WORK REQUIRED = Leave out the images and repeat the listing below without a single change.

DATA BELOW =
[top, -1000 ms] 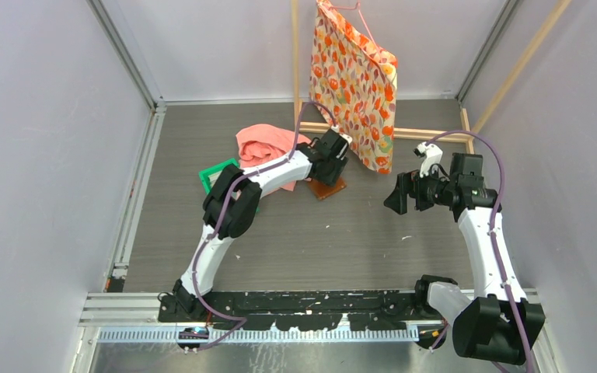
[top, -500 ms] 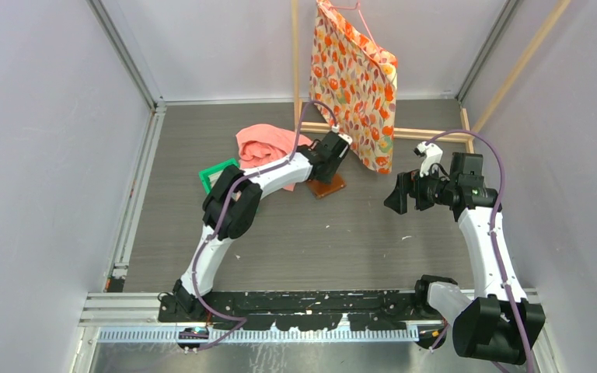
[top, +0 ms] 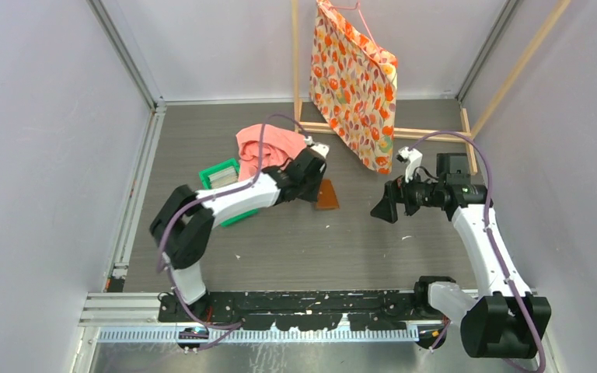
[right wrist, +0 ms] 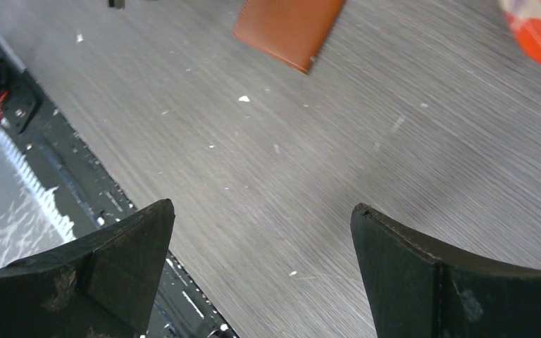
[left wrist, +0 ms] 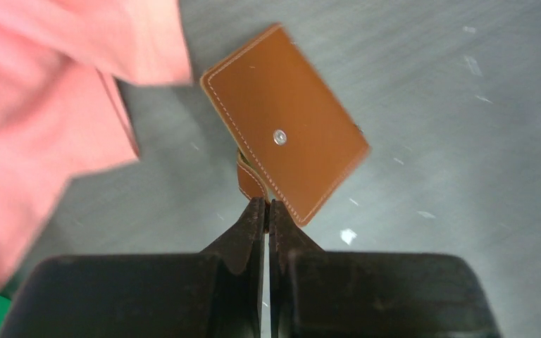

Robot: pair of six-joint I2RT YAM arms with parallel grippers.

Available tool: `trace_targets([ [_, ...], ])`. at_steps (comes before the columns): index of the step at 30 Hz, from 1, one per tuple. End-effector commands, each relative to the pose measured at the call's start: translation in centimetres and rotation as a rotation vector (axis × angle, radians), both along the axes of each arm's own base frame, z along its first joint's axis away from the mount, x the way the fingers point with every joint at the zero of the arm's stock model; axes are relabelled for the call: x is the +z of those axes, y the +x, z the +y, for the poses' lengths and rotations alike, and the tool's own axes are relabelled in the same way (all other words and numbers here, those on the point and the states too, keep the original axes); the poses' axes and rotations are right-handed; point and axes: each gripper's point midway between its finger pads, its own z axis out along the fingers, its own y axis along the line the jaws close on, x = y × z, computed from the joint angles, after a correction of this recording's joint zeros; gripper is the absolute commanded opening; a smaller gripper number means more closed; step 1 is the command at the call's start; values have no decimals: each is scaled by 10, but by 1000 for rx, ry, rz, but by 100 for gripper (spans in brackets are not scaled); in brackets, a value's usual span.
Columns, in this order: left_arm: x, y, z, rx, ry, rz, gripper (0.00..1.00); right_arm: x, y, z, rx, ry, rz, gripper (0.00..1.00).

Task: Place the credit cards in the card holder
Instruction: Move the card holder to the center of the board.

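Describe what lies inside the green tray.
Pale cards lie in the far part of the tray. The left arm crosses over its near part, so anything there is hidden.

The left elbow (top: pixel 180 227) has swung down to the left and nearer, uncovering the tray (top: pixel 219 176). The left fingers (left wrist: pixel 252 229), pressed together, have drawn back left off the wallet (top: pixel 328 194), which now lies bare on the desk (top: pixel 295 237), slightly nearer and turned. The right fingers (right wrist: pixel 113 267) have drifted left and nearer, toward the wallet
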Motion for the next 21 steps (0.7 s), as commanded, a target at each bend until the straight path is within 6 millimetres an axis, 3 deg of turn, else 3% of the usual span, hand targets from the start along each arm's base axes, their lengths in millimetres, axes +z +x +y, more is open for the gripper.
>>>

TASK OUTPUT =
[top, -1000 ms] 
[top, -500 ms] 
[top, +0 ms] 
[right wrist, +0 ms] 
[left wrist, +0 ms] 

Robot: pair of six-joint I2RT YAM arms with parallel grippers.

Available tool: `trace_targets([ [_, ...], ])`. at_steps (comes before the columns): index of the step at 30 Hz, from 1, one per tuple. End-effector commands, each relative to the pose measured at the call's start: translation in centimetres and rotation as a rotation vector (axis × angle, radians), both along the axes of each arm's own base frame, z along its first joint's axis away from the mount, x the way the fingers point with every joint at the zero of the arm's stock model; axes are relabelled for the call: x is the +z of those axes, y the +x, z the +y, for the poses' lengths and rotations alike, and the tool's own axes are relabelled in the same way (all other words and numbers here, those on the point and the states too, keep the original axes); the poses' axes and rotations are right-handed; point and axes: each gripper's point midway between its finger pads, its own z axis out along the fingers, its own y axis along the line the jaws close on, x = y × z, computed from the joint angles, after a correction of this recording's joint zeros; gripper is the absolute commanded opening; a smaller gripper number means more closed; step 1 is the command at the call's start; values have no decimals: each is scaled by 10, but by 1000 for rx, ry, rz, but by 100 for gripper (spans in brackets are not scaled); in brackets, a value's usual span.
Columns, in this order: left_arm: x, y, z, rx, ry, rz, gripper (0.00..1.00); right_arm: x, y, z, rx, ry, rz, gripper (0.00..1.00).

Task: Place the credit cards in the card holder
Instruction: Move the card holder to the center of the board.

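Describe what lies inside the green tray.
Pale cards lie in the far part of the tray. The left arm crosses over its near part, so anything there is hidden.

The left elbow (top: pixel 180 227) has swung down to the left and nearer, uncovering the tray (top: pixel 219 176). The left fingers (left wrist: pixel 252 229), pressed together, have drawn back left off the wallet (top: pixel 328 194), which now lies bare on the desk (top: pixel 295 237), slightly nearer and turned. The right fingers (right wrist: pixel 113 267) have drifted left and nearer, toward the wallet
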Motion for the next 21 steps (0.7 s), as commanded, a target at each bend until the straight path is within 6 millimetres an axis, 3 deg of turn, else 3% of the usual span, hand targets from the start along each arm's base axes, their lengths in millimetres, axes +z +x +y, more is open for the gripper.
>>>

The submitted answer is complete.